A math teacher once dropped the eraser and made a little noise like "urp!" and I laughed so hard I choked on my own saliva and nearly hacked up a lung right there in the front row. And those serious National Honor Society inductions where we all had to act somber and stand in front of a crowd on the risers? Forget it.

I miss those days of life before I became an adult (of sorts).

Anyway, having the propensity to laugh despite situational appropriateness had its down side. Boy did it.

One day in the tenth grade, our French teacher took the class to the theater to see a production about international travel geared toward students learning French. They would do a scene in French and then repeat the scene in English. We all expected it to be trash, but it was actually a high class show. I thought it was pretty funny, how good the show was, so I was already feeling a bit goofy early on.

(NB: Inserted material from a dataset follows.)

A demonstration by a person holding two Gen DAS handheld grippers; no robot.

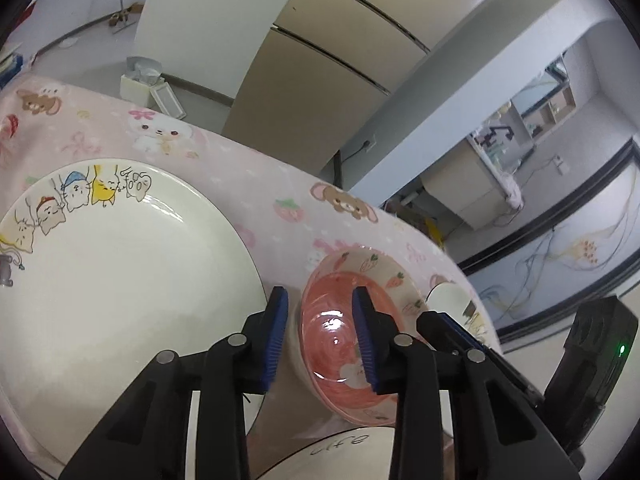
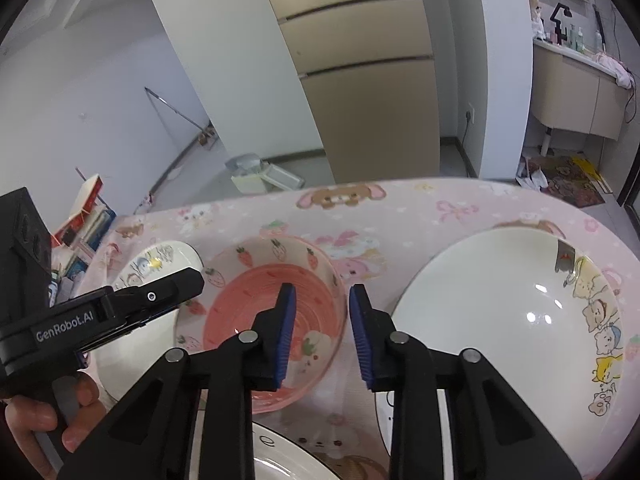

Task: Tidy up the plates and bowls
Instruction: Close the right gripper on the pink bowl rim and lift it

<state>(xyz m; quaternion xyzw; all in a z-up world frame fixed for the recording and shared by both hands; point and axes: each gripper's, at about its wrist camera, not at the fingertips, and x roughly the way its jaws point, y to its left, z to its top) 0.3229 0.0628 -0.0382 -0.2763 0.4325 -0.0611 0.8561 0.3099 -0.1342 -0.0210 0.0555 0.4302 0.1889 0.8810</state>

As fate would have it, I was seated with some friends in the front row on the left side of the stage. We were awfully close, but we were off to the side. Therefore, my stifled laughter wasn't going to be too much of a problem. At least not until they took one of the scenes, the serious graveyard scene, directly to the edge of the right side of the stage. This is where things went afoul.


Out of nowhere, this happy-go-lucky show of traveling young adult tourists took a detour for the dramatic. One of the characters got off the train in Normandy to visit the grave of his dead father. He kneeled in front of the grave, and consequently right in my face, and began speaking/crying to his dad. It basically looked like this:


I was doing ok holding it in until I heard just the slightest inhale-after-a-quiet-laugh from my friend sitting next to me. It was too much for me to handle.

Right there, in front of a theater full of teenagers, I laughed in the face of a man saying goodbye to his deceased father. Of course, this had the dreaded ripple effect, and soon the whole audience was having a good chuckle.

I looked up at the actor through by bleary eyes and felt an overwhelming sense of guilt. Not enough to be able to stop laughing, but guilt nonetheless. I then looked back at my French teacher.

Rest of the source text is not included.